Your suggestion doesn't make much sense, for many reasons. First of all, when trying to compress a large file, say a file of size $16$ bytes, you will have to find a place in the binary expansion of $\pi$ which agrees with your file. Since the file is $128$ bits long, one would expect this place to be around the $2^{128}$th bit. So it would be rather hard to find. This is not only because we have to go far into the expansion, but also since we expect to try $2^{128}$ different locations before finding a hit.

Second, while in some cases your scheme will result in a major compression, this will only happen when a certain string appears comparatively early in the expansion of $\pi$. There is no reason you would ever want to compress that sort of string. In contrast, other compression algorithms try to find structure in the data, and have guarantees that show that if such a structure exists, then they can always exploit it.

Changing $\pi$ with any other number wouldn't change the picture.

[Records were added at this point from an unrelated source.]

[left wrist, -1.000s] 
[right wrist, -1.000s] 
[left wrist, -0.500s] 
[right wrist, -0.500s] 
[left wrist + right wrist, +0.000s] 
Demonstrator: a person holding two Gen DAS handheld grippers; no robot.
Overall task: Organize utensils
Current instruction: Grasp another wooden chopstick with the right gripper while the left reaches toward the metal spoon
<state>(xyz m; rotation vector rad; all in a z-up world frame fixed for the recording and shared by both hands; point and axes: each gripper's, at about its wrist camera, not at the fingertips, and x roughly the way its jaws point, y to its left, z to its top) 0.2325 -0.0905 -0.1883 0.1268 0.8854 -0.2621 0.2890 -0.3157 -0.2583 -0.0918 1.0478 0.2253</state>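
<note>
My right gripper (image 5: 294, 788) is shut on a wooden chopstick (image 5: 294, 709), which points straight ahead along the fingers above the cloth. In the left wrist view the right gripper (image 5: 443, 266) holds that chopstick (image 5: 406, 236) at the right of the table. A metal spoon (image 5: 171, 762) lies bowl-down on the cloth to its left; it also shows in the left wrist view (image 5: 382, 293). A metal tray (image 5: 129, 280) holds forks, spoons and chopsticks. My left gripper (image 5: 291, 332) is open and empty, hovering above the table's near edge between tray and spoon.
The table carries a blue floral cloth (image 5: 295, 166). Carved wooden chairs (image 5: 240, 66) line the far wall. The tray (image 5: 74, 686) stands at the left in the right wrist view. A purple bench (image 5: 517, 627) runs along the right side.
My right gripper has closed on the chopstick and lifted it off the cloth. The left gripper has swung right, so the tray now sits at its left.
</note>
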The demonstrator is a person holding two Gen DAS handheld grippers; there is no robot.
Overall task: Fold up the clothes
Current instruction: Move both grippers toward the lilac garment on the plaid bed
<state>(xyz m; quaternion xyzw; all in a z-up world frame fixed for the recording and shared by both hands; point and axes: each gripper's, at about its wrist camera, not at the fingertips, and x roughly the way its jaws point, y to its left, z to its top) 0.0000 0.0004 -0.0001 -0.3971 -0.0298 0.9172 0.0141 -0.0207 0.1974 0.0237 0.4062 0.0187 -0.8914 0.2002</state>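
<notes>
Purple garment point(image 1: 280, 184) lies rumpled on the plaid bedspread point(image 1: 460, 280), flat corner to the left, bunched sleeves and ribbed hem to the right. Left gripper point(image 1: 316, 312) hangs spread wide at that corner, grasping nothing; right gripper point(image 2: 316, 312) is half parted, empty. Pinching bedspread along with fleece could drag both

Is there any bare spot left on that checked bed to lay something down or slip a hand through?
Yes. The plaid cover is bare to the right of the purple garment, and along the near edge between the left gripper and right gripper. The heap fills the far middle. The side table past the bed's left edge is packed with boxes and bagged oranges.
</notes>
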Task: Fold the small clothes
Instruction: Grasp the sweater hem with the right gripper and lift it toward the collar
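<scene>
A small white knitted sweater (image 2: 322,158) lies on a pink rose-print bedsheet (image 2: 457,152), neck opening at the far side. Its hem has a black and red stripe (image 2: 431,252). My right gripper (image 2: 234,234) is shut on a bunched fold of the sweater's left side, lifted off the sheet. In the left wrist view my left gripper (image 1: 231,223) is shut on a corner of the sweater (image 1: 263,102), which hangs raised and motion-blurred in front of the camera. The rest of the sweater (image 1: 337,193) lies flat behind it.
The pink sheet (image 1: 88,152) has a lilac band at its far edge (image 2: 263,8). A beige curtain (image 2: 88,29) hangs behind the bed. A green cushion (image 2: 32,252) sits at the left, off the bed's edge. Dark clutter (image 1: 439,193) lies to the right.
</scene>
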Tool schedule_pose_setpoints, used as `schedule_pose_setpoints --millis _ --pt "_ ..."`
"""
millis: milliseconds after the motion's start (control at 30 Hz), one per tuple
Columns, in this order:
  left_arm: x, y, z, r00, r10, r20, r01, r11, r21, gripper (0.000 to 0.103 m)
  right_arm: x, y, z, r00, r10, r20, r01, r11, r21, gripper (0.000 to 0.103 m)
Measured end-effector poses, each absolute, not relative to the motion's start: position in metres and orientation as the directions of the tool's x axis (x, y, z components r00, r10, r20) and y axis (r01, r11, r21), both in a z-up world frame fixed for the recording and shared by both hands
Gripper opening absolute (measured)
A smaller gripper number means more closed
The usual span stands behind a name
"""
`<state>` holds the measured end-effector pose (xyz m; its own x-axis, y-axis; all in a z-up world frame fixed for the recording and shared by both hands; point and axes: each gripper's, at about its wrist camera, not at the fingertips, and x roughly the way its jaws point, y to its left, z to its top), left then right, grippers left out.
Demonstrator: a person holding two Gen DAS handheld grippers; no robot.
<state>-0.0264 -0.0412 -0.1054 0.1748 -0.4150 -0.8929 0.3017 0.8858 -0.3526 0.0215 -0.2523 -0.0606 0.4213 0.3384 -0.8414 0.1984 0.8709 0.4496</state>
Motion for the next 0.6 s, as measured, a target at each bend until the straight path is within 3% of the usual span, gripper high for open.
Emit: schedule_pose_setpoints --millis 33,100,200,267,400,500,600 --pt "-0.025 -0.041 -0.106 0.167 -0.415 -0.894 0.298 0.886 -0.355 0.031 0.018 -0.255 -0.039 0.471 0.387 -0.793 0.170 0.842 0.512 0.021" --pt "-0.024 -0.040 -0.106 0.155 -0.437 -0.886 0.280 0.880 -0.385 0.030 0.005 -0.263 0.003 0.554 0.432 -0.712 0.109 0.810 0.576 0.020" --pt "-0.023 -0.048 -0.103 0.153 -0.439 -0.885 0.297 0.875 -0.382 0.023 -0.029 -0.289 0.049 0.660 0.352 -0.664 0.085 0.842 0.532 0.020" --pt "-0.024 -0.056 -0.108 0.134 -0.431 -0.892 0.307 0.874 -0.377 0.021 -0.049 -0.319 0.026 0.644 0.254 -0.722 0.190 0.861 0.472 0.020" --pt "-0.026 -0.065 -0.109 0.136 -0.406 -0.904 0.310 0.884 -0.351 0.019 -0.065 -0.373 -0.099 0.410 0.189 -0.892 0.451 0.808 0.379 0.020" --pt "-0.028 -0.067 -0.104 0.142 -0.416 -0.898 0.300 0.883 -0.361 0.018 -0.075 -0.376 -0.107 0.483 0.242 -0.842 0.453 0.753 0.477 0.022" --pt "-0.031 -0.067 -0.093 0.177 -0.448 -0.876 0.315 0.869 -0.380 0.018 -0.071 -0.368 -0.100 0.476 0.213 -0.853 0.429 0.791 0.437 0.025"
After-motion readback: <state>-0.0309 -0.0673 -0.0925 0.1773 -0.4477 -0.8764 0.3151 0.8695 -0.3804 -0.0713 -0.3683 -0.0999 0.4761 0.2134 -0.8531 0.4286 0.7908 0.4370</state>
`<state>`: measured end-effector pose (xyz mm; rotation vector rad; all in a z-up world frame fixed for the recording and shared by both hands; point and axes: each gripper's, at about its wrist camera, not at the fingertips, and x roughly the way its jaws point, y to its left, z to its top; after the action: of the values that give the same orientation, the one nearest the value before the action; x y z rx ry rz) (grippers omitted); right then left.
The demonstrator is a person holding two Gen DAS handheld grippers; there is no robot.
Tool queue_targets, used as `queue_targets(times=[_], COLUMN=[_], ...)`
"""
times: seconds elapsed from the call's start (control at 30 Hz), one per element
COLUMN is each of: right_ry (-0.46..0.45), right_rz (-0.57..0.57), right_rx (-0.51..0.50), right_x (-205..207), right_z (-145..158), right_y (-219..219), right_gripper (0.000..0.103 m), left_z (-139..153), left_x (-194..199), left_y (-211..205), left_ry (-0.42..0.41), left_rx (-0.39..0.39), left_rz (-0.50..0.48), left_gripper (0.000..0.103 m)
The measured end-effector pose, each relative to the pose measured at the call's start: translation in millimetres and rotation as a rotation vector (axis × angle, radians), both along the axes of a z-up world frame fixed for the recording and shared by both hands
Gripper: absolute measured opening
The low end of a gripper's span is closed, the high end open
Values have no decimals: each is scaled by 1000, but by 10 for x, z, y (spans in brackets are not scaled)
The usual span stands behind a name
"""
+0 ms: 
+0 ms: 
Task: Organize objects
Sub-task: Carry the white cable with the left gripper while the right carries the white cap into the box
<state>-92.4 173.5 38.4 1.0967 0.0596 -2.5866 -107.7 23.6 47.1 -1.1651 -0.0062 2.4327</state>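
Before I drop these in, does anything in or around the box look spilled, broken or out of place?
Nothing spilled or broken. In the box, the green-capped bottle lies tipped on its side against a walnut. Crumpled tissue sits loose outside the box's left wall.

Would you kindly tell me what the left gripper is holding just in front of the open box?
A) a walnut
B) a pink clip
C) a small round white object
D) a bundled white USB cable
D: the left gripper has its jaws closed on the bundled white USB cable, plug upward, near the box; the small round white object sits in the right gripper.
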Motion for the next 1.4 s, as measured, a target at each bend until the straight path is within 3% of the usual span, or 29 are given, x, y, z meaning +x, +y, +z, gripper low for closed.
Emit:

The algorithm is too specific, compressing only strings we aren't really interested in; and very inefficient in the compression phase.

Based on Yuval's answer, with a slightly different explanation and an example to help illuminate the problem.

# Theory

Take a file $16$ bytes long ($128$ bits). The compression algorithm follows:

1. Determine where the binary expansion of $\pi$ matches the contents.
2. Store the offset and number of sequenced bits ($128$).

The offset for the file contents should be around the $2^{128}$th bit; however, it is time consuming to find the offset because it requires:

• a deep search for the bit pattern; and
• looking at $2^{128}$ different locations (on average).

Matches that occur early enough in $\pi$ to attain significant compression will not be varied. That is, it isn't possible to use $\pi$ to compress interesting, real-world data because real-word strings are unlikely to arise early.

# Example

Let's compress a social security number (SSN): 938-933-556. Calculate the number of bits to encode that value using $log_2(938933556)$, which is ~$29.8$ and must be rounded to $30$ (as bits are indivisible).

In $\pi$, that SSN starts at offset $597,507,393$, which needs $log_2(597507393)$ bits, or ~$29.2$ and must also be rounded to $30$. There might be an earlier offset, but it is unlikely to require significantly fewer bits.

Maybe we can chunk the numbers?

• 938, offset $1,124$, 11 bits
• 933, offset $1,216$, 11 bits
• 556, offset $11,727$, 14 bits

That's $36$ bits, an even worse result. Perhaps a different chunking?

• 9,389,335, offset $15,312,393$, 24 bits
• 6, offset $8$, 3 bits

That's $27$ bits, which is better than $30$, but has problems. First, the addition of a non-uniform chunking requires more information to indicate where the chunks start and stop. Second, it is even more time intensive to find the optimal chunking to attain the fewest bits. Third, saving three bits barely qualifies as compression.

Different transcendental numbers will have the same statistical result, more or less. Even if you shave off a hair, say, two bits' worth, the constant that was used must be indicated. Three bits allows the algorithm to select from one of eight different numbers. As a consequence, the algorithm would be much slower due to searching $N$ sequences instead of one.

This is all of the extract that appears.